Quand les médecins et les infirmiers vont voir qu’ils sont de mieux en mieux à travailler ensemble, cela va faire boule de neige et dans 10-15 ans, le pays va être couvert de ces maisons de santé, de ces plateformes de proximité, dans lesquels les professionnels de santé vont travailler main dans la main. Les maisons de santé vont être construites là où il y a de l’activité. Pour les petits villages, il faut mettre en place des circuits où les infirmières vont intervenir. Il faudrait même mettre à leur disposition des bureaux dans les villages ou créer des cabinets mobiles. Les patients sont très contents d’être revus par l’infirmière. Ils n’ont pas l’impression qu’il y a une dégradation de l’offre de soins. Le médecin doit être une denrée rare. Néanmoins, il faut quand même du personnel pérenne qui connaisse la population. D’où la collaboration entre les professionnels de santé qui partagent et communiquent entre eux, avec des dossiers partagés.

 

Quelles modifications faut-il apporter à la formation initiale pour faire évoluer le médecin vers son nouveau rôle ?

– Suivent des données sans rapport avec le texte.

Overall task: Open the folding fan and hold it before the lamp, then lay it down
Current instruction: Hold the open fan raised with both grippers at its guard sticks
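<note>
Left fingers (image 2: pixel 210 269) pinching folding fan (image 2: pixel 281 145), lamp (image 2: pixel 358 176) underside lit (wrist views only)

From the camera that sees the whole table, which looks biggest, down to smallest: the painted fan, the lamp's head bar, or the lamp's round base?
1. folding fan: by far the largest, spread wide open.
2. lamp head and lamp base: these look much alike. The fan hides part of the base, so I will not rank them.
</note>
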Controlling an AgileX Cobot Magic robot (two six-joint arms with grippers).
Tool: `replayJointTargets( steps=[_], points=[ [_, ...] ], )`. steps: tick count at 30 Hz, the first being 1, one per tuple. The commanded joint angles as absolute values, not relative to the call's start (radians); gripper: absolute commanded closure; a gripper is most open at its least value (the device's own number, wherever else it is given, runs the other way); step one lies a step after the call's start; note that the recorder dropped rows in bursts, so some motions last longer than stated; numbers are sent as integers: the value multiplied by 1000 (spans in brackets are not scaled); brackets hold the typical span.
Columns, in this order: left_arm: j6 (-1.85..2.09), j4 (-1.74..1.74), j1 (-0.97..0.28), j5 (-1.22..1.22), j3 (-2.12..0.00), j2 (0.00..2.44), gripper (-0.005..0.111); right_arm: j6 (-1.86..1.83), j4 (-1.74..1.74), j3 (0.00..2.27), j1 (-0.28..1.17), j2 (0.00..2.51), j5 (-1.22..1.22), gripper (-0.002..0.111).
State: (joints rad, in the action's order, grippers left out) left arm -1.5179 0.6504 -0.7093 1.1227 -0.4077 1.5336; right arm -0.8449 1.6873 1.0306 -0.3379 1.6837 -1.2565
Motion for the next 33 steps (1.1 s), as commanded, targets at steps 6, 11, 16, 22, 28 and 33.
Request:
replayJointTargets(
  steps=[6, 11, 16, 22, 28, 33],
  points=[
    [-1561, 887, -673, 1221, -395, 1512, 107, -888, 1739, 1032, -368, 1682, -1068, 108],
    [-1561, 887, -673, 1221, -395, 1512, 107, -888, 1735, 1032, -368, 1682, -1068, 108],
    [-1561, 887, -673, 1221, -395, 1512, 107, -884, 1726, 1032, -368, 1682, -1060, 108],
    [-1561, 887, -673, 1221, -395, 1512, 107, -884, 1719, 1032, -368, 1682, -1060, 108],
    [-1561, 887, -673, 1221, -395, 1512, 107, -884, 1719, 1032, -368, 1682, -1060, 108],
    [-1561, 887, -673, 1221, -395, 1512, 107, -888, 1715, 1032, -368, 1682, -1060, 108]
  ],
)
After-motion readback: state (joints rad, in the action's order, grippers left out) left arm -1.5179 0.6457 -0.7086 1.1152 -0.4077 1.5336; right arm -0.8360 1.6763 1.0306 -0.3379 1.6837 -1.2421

Il faut complètement revoir la formation qui doit devenir professionnalisante. Les doyens des universités commencent à en prendre conscience. Cela bouge lentement. Notre responsabilité d’universitaire revient à apprendre à nos étudiants non pas à savoir la médecine, mais à être médecin.  Je pense qu’il faudrait également former moins de spécialistes. Il faudrait 70 % de généralistes, 15 % de spécialistes consultants pour les cas difficiles mais qui n’effectueraient pas d’actes techniques et 15 % de spécialistes pour assurer les gestes techniques. Le médecin généraliste a un couloir devant lui. Je suis optimiste, mais sur la durée car il n’y a pas d’argent et les réformes se font en période maigre. Tout repose sur le courage politique.

 

Que pensez-vous des arguments de campagnes des candidats à la présidentielle dans le domaine de la santé ?

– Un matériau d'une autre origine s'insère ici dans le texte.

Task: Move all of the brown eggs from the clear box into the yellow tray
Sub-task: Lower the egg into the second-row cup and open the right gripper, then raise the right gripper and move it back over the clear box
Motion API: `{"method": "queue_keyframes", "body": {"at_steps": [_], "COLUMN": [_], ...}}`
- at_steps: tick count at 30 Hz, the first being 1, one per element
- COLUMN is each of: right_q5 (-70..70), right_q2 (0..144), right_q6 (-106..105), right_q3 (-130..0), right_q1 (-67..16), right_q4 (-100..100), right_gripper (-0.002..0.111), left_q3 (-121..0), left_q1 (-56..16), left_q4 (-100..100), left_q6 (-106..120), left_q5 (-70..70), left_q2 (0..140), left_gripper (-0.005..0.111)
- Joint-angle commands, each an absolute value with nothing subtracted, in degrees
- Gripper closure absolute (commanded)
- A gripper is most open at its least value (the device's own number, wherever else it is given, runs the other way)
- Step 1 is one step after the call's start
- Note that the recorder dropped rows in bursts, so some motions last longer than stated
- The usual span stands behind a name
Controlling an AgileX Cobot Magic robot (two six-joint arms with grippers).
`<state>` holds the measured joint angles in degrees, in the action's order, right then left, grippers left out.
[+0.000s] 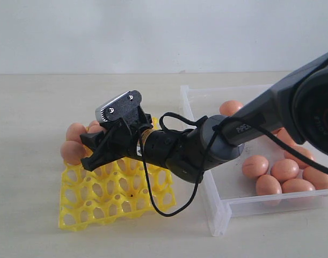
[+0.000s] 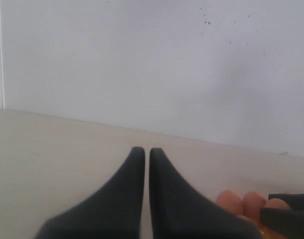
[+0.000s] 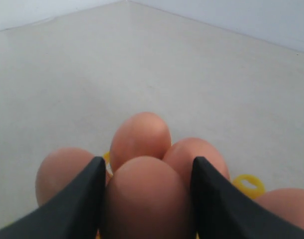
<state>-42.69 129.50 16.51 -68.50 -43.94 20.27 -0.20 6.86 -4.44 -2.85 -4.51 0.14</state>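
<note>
Right tool [image 3: 148,167] grasps 1 brown egg [image 3: 144,199] over yellow tray [image 1: 88,207], 10 o'clock corner. Crowded neighbour eggs [image 3: 140,132] could get knocked. Left tool [image 2: 142,152] clenched, empty.

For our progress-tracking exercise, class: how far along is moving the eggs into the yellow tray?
Done: a few brown eggs sit in the yellow tray. In hand: the right claw grips one egg over it. Left: several eggs lie in the clear box.

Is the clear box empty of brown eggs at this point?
No: the exterior view shows several brown eggs lying on the floor of the clear box, not in the tray.
</note>
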Motion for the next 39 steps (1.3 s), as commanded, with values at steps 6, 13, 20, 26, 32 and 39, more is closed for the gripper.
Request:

Je ne pense pas que la santé soit un élément de clivage entre les deux candidats pressentis au deuxième tour. Il n’y a pas d’énormes différences en termes d’abord de la santé. Au-delà du thème du dépassement d’honoraire et de la désertification médicale – qui n’en est pas une – il n’y a pas de grand débat sur le thème de la santé. Le lobby des médecins est puissant mais il n’y a pas que des anti-réformes dans le domaine de la santé. Il faut accélérer la publication des décrets sur les nouveaux métiers de la santé pour activer leur mise en place sur le territoire notamment là où l’on manque de professionnels de santé. Il va falloir agir très vite et très fort.